Curiously in a world that is always pushing consumer options, the idea of choosing transport modes by the moment, for best fit or best economy or mix of both has yet to enter public planning or thinking, so addictive is the hold of the privately owned car upon consciousness.
Recently I have been promoting a commuter rail network for Christchurch - slightly absurd for such a small city but one way of protecting corridors for now and the future. I am also aware modern busways could probably do the job better, faster and more frequently but most people can not get this in their mind and only some form of rail will woo them away from cars. My theory is if we create a basic commuter rail network, to some extent a peripheral ring with longer distant spurs, then direct fast bus services from the city can also terminate or run past suburban rail stations, This essentially would foster much greater bus use with several en route hubs eg central city - mall - suburban rail station - outer suburb.
I am also a fan of Zonkas - well that is what I have come to call them - short for Zone Cabs.
These might be based at every major bus transfer point or suburban rail station and would be set fare cabs operating only within a declared radius (under 2.5km? - map provided). Perhaps they would be a separate stream of the taxi industry. Or perhaps they would be conventional cabs with a roof light showing Zonka Avonhead or Zonka 12 or whatever the local radial area is called. Or maybe the passenger just asks for a Zonka fare. Basis of fares could be per adult, say $6 with a Metrocard (and Metro subsidy to the cabby of a further $1). The basis of hire is cab driver has right to pick up multiple fares, if these are available, subject to a separate row of seats per fare group. Ideally if only working within a 2.5 radius, Zonka drivers would get a very astute idea of getting around their patch very fast and expect to make 4-5 hub-destination trips per hour, some multiples (especially if using a van).
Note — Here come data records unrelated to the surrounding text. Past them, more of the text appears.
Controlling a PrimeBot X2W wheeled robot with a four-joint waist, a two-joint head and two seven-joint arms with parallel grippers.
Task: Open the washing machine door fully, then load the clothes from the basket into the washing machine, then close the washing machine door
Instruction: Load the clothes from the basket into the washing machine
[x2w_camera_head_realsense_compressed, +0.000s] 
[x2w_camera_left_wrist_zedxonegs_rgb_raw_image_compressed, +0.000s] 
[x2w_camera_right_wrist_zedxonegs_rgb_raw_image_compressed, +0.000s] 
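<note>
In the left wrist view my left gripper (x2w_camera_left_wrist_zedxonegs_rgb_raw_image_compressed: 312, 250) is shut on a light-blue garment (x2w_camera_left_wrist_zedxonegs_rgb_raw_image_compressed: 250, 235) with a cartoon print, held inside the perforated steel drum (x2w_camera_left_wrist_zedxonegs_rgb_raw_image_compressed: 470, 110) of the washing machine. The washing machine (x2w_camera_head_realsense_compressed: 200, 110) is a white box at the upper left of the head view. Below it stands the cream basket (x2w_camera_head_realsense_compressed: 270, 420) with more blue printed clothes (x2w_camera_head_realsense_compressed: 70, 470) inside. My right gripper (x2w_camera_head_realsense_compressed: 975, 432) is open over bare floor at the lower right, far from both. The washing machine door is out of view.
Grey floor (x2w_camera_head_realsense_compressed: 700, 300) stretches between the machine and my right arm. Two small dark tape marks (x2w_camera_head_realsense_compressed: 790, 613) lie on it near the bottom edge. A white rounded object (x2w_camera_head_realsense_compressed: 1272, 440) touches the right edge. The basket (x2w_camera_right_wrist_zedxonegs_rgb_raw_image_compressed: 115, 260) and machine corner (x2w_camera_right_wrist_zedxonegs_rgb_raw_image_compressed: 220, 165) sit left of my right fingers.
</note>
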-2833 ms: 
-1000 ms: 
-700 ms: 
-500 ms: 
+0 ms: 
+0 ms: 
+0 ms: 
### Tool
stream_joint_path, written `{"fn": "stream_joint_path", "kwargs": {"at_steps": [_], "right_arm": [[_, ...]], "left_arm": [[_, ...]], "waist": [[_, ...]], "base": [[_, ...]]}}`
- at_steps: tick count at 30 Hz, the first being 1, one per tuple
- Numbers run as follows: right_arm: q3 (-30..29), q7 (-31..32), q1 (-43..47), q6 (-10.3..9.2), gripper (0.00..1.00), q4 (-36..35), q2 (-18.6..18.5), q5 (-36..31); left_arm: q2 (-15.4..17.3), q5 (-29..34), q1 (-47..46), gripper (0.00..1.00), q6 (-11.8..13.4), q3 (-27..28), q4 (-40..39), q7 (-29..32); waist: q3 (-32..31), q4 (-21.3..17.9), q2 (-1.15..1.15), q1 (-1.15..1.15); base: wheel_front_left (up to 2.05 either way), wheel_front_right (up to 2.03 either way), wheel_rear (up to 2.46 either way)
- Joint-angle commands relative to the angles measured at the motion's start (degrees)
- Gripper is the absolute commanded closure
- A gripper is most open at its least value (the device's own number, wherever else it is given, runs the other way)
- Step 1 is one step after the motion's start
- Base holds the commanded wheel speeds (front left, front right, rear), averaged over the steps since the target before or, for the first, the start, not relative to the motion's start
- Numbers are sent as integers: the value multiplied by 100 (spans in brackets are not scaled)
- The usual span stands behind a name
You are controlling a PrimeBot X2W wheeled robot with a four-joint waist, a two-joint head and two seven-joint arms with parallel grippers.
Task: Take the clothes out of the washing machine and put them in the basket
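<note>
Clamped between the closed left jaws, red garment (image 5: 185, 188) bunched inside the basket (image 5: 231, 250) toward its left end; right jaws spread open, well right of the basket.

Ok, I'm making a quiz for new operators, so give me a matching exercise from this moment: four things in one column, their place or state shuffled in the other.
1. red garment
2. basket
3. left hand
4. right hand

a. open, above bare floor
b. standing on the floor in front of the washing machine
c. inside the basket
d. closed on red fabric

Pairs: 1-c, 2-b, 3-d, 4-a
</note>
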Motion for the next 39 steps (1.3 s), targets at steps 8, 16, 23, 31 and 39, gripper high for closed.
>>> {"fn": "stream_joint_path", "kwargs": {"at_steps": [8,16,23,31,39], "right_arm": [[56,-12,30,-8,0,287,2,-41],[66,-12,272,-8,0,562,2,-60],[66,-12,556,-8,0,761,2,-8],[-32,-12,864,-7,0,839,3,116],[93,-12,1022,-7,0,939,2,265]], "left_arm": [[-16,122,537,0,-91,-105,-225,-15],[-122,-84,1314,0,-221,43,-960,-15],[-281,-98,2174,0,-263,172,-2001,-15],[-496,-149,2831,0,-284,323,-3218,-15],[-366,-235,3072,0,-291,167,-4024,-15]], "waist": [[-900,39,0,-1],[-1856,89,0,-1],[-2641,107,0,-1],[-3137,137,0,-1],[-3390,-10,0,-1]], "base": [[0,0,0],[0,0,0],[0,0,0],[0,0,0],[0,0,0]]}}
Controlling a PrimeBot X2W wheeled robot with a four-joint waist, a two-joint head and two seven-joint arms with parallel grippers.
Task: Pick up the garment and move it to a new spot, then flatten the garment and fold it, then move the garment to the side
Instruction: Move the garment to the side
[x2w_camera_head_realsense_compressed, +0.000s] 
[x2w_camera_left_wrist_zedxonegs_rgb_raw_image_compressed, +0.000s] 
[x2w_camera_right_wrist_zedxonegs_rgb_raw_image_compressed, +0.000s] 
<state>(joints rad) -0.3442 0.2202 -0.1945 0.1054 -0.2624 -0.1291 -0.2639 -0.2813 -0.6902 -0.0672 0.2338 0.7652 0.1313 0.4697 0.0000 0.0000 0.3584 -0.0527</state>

Much of the work would be linked to picking up people who have come off buses or trains and done their supermarket shopping for the week, and now want a door to door service.
This short trip, multiple passenger, pay per adult head system would be structured to create an costs/income ratio equivalent to conventional cabs whilst at the same time bringing down the cost of cabs as an intermediate step between bus use and conventional cabs for local uses and bus and train connections.
The theory behind the Metrocard is (a) allows ridership patterns to be monitored and responded to
(b) it essentially keeps the cheaper fare a local advantage (c) a dollar subsidy per trip - transferred in monthly aggregates to the cab owner - would increase income whilst recognising Zonkas are in part public transport and add flexibility which increases overall use of buses and trains (and to what extent can be monitored via Metrocard computerised records too!)
There may be (or not) structural reasons why this would work but I definitely think it should be on the table for investigation if we wish to create a full and sophisticated public transport system.
Actually this posting was really meant to about plug-in electric share cars in Paris but it got hi-jacked by the catchiness of the name Zonka for a concept that has long interested me!
(I believe in the marketing magic of the right name or word!)